▸ Assigned task: Every line of the listing below is to be repeated exactly; the pictures stay out.

START Given data

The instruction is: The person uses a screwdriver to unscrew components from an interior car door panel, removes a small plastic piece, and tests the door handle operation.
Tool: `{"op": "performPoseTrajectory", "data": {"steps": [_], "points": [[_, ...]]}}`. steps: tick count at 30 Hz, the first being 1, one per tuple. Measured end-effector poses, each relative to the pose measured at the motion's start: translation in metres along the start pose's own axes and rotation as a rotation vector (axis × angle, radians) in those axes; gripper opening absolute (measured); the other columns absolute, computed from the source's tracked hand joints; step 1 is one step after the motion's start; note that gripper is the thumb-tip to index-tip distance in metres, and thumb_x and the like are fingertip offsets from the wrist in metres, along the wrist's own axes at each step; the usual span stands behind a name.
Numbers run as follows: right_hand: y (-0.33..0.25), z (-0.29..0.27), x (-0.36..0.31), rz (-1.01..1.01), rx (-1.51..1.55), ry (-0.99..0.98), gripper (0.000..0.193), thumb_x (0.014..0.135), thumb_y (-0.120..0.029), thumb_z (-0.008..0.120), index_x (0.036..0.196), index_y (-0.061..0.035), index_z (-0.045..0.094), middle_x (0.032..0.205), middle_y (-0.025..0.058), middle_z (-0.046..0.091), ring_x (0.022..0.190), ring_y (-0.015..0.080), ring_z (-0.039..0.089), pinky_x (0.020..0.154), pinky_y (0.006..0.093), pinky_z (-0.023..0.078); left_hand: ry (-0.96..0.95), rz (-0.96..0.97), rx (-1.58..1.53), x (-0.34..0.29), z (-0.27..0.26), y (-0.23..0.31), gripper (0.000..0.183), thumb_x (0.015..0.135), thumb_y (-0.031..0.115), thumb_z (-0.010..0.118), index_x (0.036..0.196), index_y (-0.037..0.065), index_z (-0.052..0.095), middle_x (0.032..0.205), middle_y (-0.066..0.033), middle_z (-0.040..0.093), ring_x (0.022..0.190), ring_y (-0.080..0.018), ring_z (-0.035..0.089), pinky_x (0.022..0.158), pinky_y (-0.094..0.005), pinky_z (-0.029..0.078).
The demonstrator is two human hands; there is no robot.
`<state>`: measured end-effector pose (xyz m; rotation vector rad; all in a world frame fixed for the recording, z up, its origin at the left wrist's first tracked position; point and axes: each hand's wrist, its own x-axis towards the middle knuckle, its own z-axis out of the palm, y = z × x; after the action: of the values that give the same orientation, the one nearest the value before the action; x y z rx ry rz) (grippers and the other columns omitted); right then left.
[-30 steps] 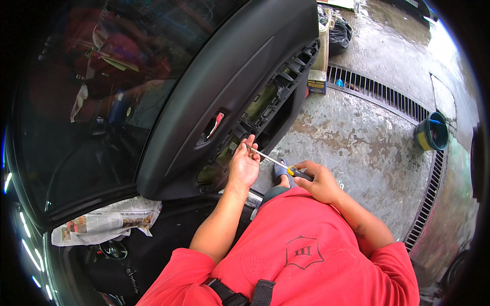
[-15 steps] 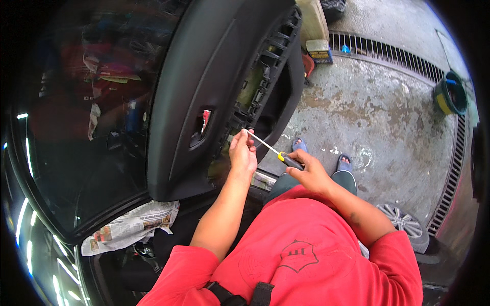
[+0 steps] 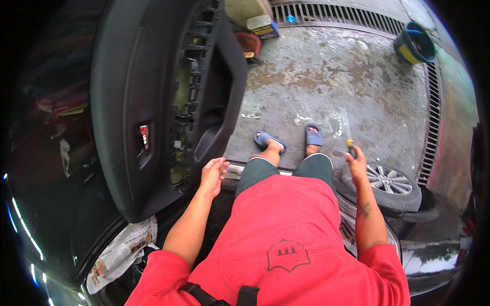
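My right hand (image 3: 359,167) is out to the right, closed round the dark and yellow handle of a screwdriver (image 3: 349,144). The thin shaft points away from me over the floor and is smeared by motion. My left hand (image 3: 210,177) hovers just right of the lower end of a car door panel (image 3: 153,97). Its fingers are curled in toward the thumb; whatever they pinch, if anything, is too small to make out. The black panel has an uncovered strip of clips and slots (image 3: 186,97) along it and a shiny inner door handle (image 3: 144,137).
A wheel with silver spokes (image 3: 390,181) is at my right. Beyond stand a dark bucket (image 3: 416,45), a reddish basin (image 3: 248,45) and a box (image 3: 263,26). A floor grate (image 3: 337,14) crosses the far side. Newspaper (image 3: 122,252) lies at lower left.
My left hand has come off the screwdriver's tip and drawn back toward me. My right hand has swung the screwdriver to the right, away from the panel. My view has shifted right.
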<state>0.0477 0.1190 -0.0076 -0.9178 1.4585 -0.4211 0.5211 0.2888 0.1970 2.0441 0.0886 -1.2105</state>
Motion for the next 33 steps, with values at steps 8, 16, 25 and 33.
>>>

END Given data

▸ Task solution:
The instruction is: The person uses a screwdriver to unscrew components from an interior car door panel, removes a small plastic piece, and tests the door handle operation.
Tool: `{"op": "performPoseTrajectory", "data": {"steps": [_], "points": [[_, ...]]}}`. steps: tick count at 30 Hz, the first being 1, one per tuple. Measured end-effector poses, each relative to the pose measured at the motion's start: translation in metres along the start pose's own axes and rotation as a rotation vector (axis × angle, radians) in those axes; gripper opening absolute (measured); the other columns absolute, computed from the source's tracked hand joints; step 1 is one step after the motion's start; note that gripper is the thumb-tip to index-tip distance in metres, and thumb_x and the like are fingertip offsets from the wrist in metres, along the wrist's own axes at each step; the usual span stands behind a name.
Numbers run as follows: right_hand: y (-0.33..0.25), z (-0.29..0.27), x (-0.36..0.31), rz (-1.01..1.01), rx (-1.51..1.55), ry (-0.99..0.98), gripper (0.000..0.193), thumb_x (0.014..0.135), thumb_y (-0.120..0.029), thumb_z (-0.008..0.120), index_x (0.036..0.196), index_y (-0.061..0.035), index_z (-0.045..0.094), middle_x (0.032..0.205), middle_y (-0.025..0.058), middle_z (-0.046..0.091), ring_x (0.022..0.190), ring_y (-0.015..0.080), ring_z (-0.039..0.089), pinky_x (0.020..0.154), pinky_y (0.006..0.093), pinky_z (-0.023..0.078); left_hand: ry (-0.96..0.95), rz (-0.96..0.97), rx (-1.58..1.53), x (-0.34..0.29), z (-0.27..0.26), y (-0.23..0.31), gripper (0.000..0.183), thumb_x (0.015..0.135), thumb_y (-0.031..0.115), thumb_z (-0.010..0.118), index_x (0.036..0.196), index_y (-0.037..0.065), index_z (-0.052..0.095), middle_x (0.032..0.205), middle_y (-0.066..0.033), middle_z (-0.040..0.093), ring_x (0.022..0.190), ring_y (-0.080..0.018), ring_z (-0.035..0.089), pinky_x (0.022..0.158), pinky_y (-0.094..0.005), pinky_z (-0.029..0.078).
The demonstrator is two human hands; there is no robot.
`<state>`: measured end-effector pose (xyz m; rotation vector rad; all in a world frame fixed for the recording, z up, its origin at the left wrist's first tracked position; point and axes: each hand's wrist, its own x-axis towards the middle knuckle, its own z-axis out of the palm, y = z × x; after the action: of the values that give the same orientation, the one nearest the value before the action; x y z rx ry rz) (grippers and the other columns omitted); right then left.
[-30 steps] 
[-15 steps] 
[+0 steps] 
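My right hand (image 3: 359,167) is out to the right, closed round the dark and yellow handle of a screwdriver (image 3: 349,144). The thin shaft points away from me over the floor and is smeared by motion. My left hand (image 3: 210,177) hovers just right of the lower end of a car door panel (image 3: 153,97). Its fingers are curled in toward the thumb; whatever they pinch, if anything, is too small to make out. The black panel has an uncovered strip of clips and slots (image 3: 186,97) along it and a shiny inner door handle (image 3: 144,137).
A wheel with silver spokes (image 3: 390,181) is at my right. Beyond stand a dark bucket (image 3: 416,45), a reddish basin (image 3: 248,45) and a box (image 3: 263,26). A floor grate (image 3: 337,14) crosses the far side. Newspaper (image 3: 122,252) lies at lower left.
My left hand has come off the screwdriver's tip and drawn back toward me. My right hand has swung the screwdriver to the right, away from the panel. My view has shifted right.
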<state>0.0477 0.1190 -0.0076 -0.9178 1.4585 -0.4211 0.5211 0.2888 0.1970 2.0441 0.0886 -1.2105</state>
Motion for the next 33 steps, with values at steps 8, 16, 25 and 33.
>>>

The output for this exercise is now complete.